C.C. Miller mentions various methods of managing bee colonies to prevent swarming.

  1. He tested keeping queens caged in the hive during the harvest, but it was unsuccessful.
  2. He also attempted to let young queens fight it out without returning swarms, resulting in multiple swarms and unpredictable behavior.
  3. Another method involved transferring brood frames to a separate hive and introducing a new queen. This approach proved satisfactory.
  4. Miller also tried using queen excluders and empty frames to control swarming.

C.C mentions the importance of monitoring colonies for queen cells and describes the process of destroying cells and treating colonies.

When honey supers are removed from beehives, smoke is blown down into the super to encourage the bees to leave.

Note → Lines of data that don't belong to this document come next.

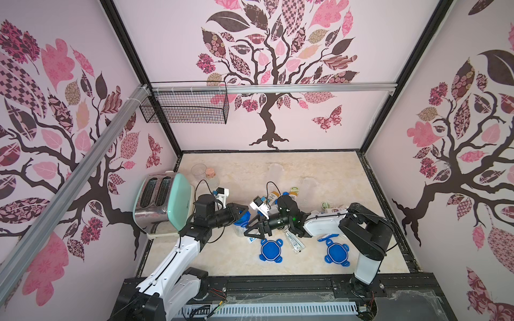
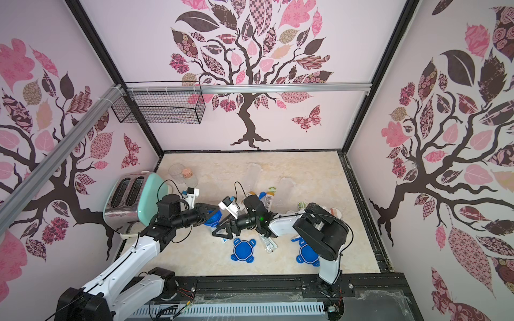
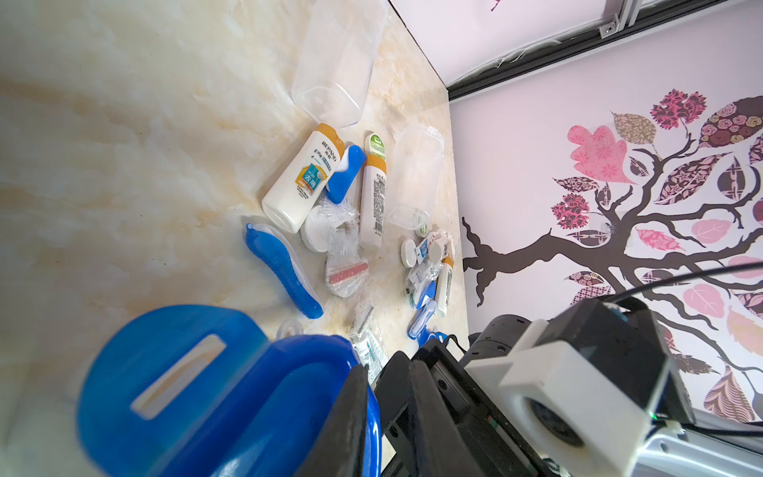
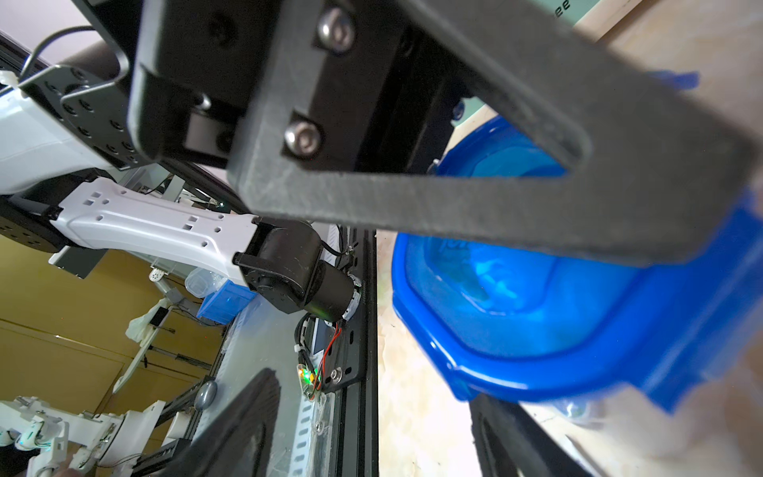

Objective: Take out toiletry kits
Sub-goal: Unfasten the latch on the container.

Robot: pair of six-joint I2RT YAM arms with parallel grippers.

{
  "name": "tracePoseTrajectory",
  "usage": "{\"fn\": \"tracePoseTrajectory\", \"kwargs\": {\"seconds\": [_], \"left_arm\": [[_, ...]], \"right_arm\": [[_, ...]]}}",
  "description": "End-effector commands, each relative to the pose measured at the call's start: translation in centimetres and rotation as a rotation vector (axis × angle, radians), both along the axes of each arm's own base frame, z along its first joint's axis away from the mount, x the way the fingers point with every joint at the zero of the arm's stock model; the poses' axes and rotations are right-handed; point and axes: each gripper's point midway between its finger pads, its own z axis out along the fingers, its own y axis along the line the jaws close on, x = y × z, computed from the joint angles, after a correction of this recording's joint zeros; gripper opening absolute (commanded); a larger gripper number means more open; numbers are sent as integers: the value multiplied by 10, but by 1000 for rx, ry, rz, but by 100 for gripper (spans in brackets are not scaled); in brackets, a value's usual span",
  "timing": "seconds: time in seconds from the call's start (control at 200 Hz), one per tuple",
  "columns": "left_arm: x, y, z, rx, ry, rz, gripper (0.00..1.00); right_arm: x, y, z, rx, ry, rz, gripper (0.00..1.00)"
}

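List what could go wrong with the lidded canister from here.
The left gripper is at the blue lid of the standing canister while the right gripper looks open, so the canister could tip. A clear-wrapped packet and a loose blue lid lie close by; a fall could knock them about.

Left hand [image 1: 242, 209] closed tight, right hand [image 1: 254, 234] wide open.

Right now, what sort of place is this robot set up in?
Probably a staged robot test cell dressed like a home. Pink tree-patterned wall panels sit in a bare aluminium rail frame, and a marble-look tabletop carries a mint-green and chrome toaster.
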Motion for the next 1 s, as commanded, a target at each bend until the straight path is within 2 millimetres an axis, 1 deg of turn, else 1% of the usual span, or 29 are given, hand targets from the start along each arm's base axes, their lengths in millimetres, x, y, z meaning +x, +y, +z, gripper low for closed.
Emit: {"fn": "tracePoseTrajectory", "kwargs": {"seconds": [0.0, 0.115, 0.285, 0.44, 0.705, 0.895, 0.995], "left_arm": [[-16, 15, -56, 97, 173, 45, 23], [-17, 15, -58, 98, 180, 45, 22], [-19, 16, -61, 103, 188, 46, 22], [-20, 17, -65, 115, 195, 47, 22], [-21, 18, -70, 126, 205, 47, 22], [-21, 19, -70, 131, 205, 47, 22], [-22, 19, -71, 132, 209, 46, 22]], "right_arm": [[1, 8, 8, 30, 4, -11, 74], [-2, 13, 18, 56, -19, 7, 74], [-4, 15, 40, 147, -96, 38, 74], [-8, 18, 51, 218, -162, 84, 74], [-11, 21, 61, 323, -354, 128, 76], [-14, 20, 63, 377, -426, 150, 76], [-14, 20, 58, 371, -433, 150, 76]]}}
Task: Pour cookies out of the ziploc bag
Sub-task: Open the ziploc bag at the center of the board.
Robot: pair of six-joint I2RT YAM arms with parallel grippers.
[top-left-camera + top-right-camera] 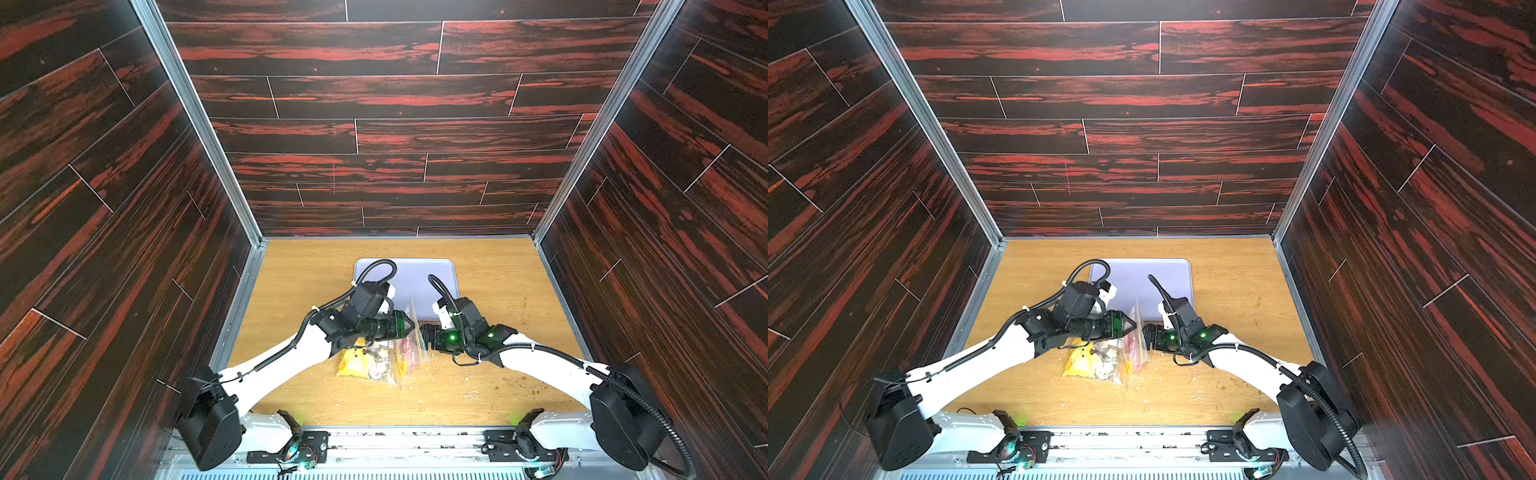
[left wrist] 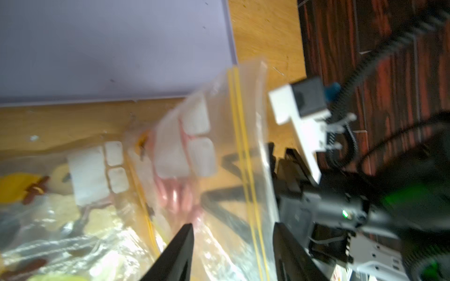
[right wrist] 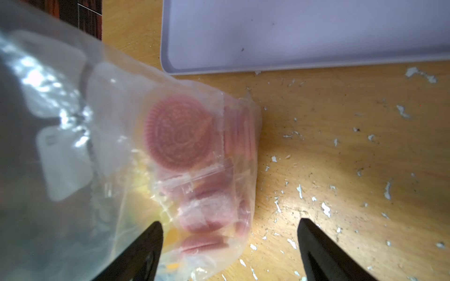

If the honey flow is strong and there is little risk of robbing, the supers can be left open and unattended for some time. Supers may be stacked on each other, and the bees can exit through the top.

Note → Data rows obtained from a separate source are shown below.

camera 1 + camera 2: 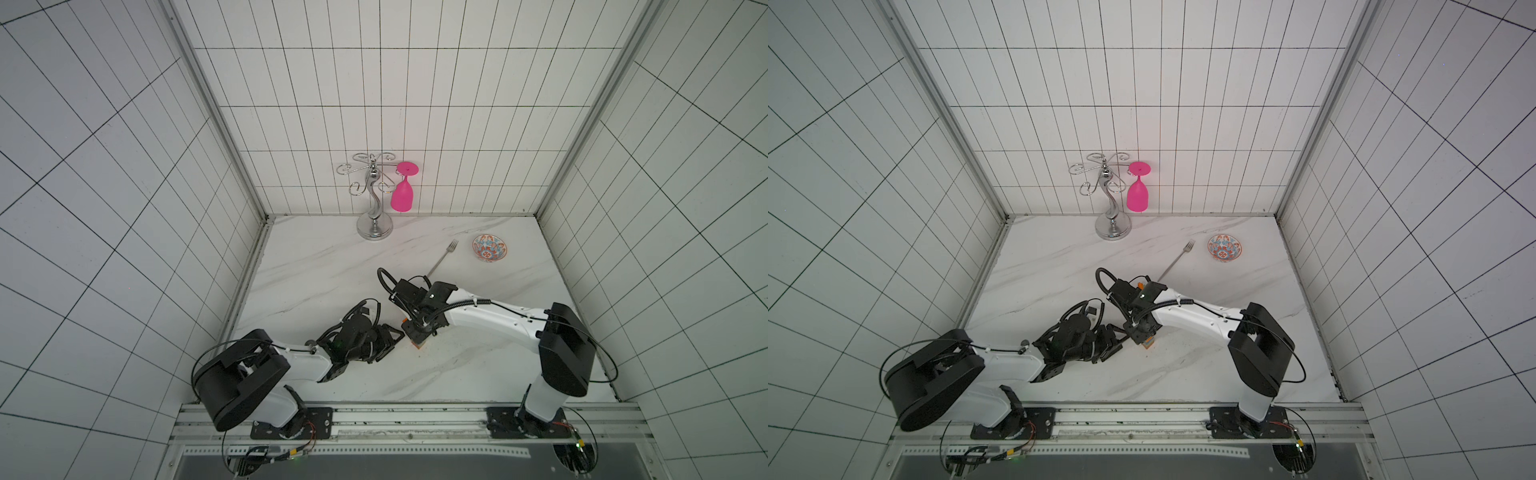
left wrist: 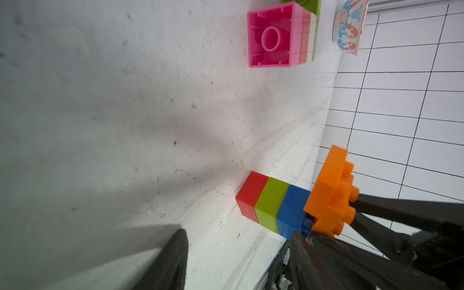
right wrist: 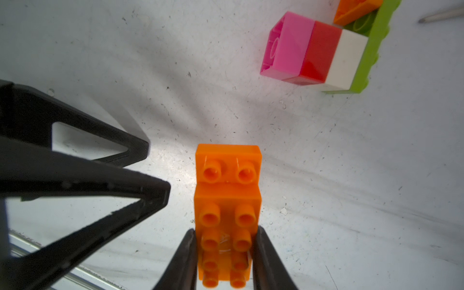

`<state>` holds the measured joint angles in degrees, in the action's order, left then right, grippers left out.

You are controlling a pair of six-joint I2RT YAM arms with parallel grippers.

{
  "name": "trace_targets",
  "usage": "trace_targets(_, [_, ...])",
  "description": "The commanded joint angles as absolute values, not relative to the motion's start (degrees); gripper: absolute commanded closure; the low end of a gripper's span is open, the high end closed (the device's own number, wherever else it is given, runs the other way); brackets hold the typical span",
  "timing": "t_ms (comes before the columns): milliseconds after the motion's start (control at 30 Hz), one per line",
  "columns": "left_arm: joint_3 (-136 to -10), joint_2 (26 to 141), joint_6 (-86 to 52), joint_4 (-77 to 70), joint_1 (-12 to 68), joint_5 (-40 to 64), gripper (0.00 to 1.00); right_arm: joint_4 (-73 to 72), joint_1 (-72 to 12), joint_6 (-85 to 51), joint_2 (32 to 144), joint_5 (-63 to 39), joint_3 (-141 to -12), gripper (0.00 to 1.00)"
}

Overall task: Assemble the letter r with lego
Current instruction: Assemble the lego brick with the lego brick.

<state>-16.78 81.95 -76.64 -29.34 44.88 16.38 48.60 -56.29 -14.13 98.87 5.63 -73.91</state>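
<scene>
Right gripper (image 3: 226, 229) was clamped on long orange brick (image 3: 227, 200), tilted over blue top of red-green-blue column (image 2: 273, 203) standing on table (image 2: 100, 125); long axis overhung to one side. Left gripper (image 2: 238, 232), half open, empty, stood just beside column.

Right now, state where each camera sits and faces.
Top views: high over the front rail, looking down at the table; left arm, right arm show.
Left wrist: on that arm, facing the brick stack; left end effector shows.
Right wrist: on that arm, looking down the right end effector onto its orange brick.
Shared: both wrist views show the orange brick.
</scene>
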Motion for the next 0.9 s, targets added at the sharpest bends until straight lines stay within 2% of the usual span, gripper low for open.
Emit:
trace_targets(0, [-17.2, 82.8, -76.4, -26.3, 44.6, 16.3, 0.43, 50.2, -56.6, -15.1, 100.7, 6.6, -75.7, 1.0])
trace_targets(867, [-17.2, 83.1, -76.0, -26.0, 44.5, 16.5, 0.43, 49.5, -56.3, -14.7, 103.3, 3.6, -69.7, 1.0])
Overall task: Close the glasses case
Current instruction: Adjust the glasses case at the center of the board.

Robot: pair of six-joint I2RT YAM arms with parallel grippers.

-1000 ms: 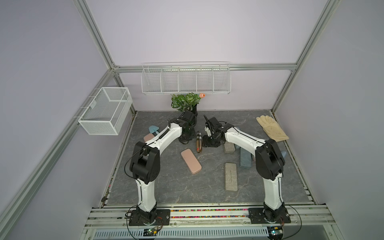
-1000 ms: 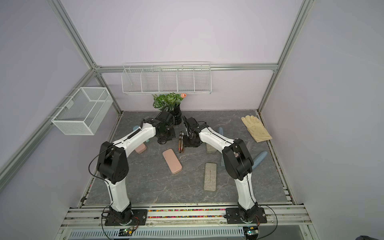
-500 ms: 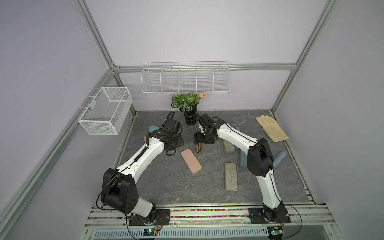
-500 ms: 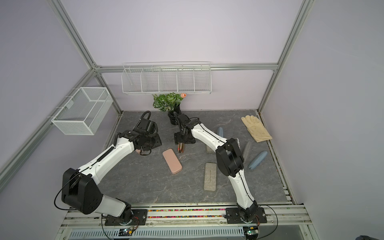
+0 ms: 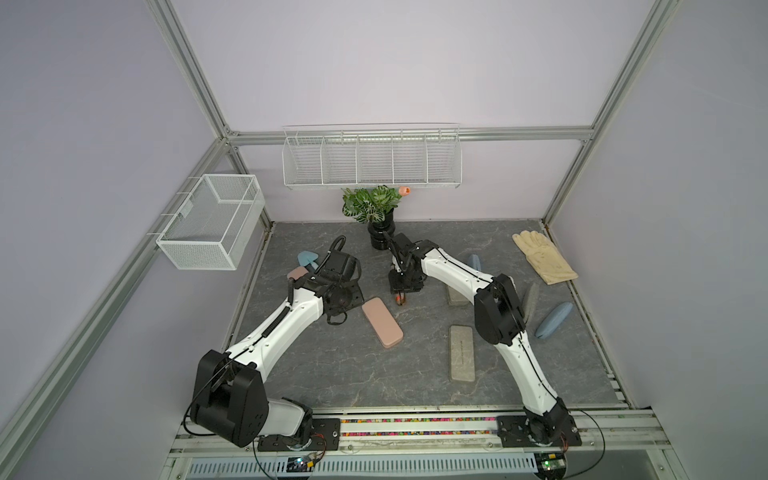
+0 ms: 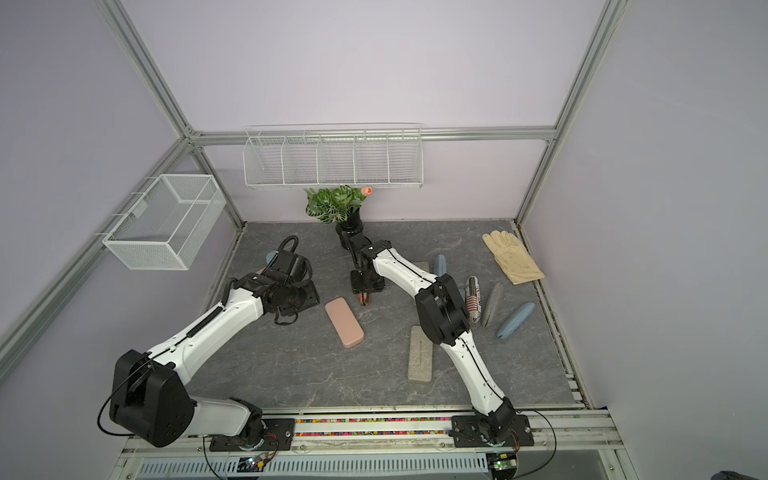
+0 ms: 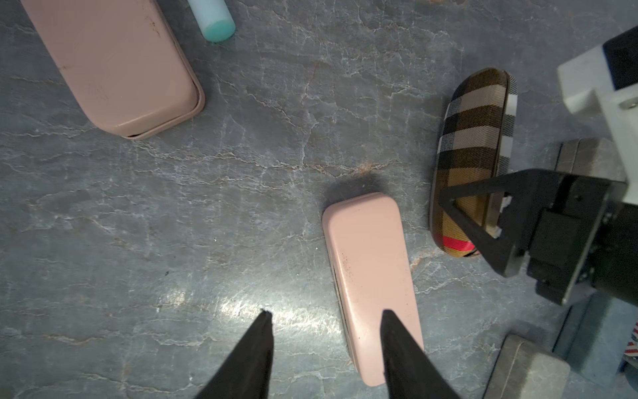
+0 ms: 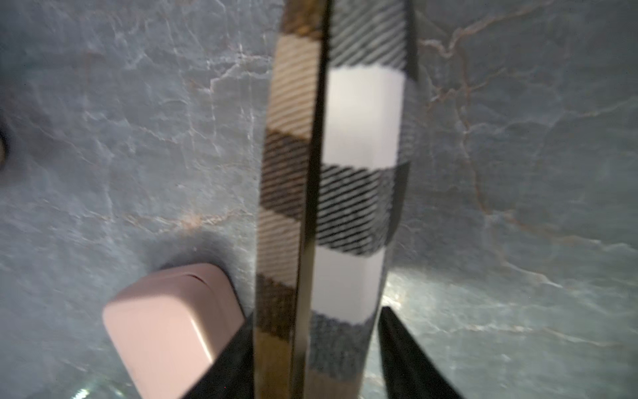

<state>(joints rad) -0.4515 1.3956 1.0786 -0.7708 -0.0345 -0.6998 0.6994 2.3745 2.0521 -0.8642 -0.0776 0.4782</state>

The supers are then taken to a honey room for further processing. The honeycomb sections are pushed out using a push-board, and the unfinished sections are separated from the finished ones.

Miller describes his method of stopping beehive robbing by closing the entrances of nearby hives and throwing wet hay at the besieged hive. He found that this method prevented further trouble, although some bees may have tried to join other colonies after being robbed.

Miller also mentions the vulnerability of piled hives to robbing and shares a technique they used to protect themselves from stings, such as wearing a bee veil and sometimes gloves.

C.C describes their process for breeding queen bees. They wait 12-14 days after forming the nuclei to check if the queens are laying eggs. If no eggs are found, they provide a frame of young brood to encourage the queen to start laying.

Bees from a strong colony that have already started queen cells are chosen to start the cells and take care of them. Miller trims the breeding comb by removing the oldest brood and keeping the younger brood at the edge of the comb. The trimmed comb is then placed in the queenless colony.

Multiple nuclei can be housed in a single hive with divided compartments. The author plugs the entrances of the nuclei with green leaves to prevent the bees from leaving, which are removed after 24 hours. Queenless bees are preferred for forming nuclei.

Miller also suggests a method for “Italianizing” colonies using natural swarming. By strategically managing swarms and requeening, it is possible to gradually replace the stock with Italian bees.

In 1902, Miller faced a coal shortage and decided to install a furnace in their cellar to heat the house and burn various fuel types. However, the furnace made maintaining the bee room at a cool temperature challenging, causing some colonies to starve to death.

In subsequent years, Miller learned from his mistakes and ensured the colonies had enough stores for winter. He also dealt with European foulbrood in his apiary, using treatments such as the AlcEvoy and Alexander methods.

In 1910, they detected some cases of the disease and developed a theory on its transmission between cells.

The legacy of C.C. Miller

Dr. C.C. Miller died on September 4th, 1921. As a memorial, a group of the top beekeeping journals raised funds to purchase beekeeping literature. The collection, including Miller’s works, was donated to the University of Wisconsin at Madison, Wisconsin.

Over time, additional collections were bequeathed to the library, resulting in the world’s most extensive collection of beekeeping literature.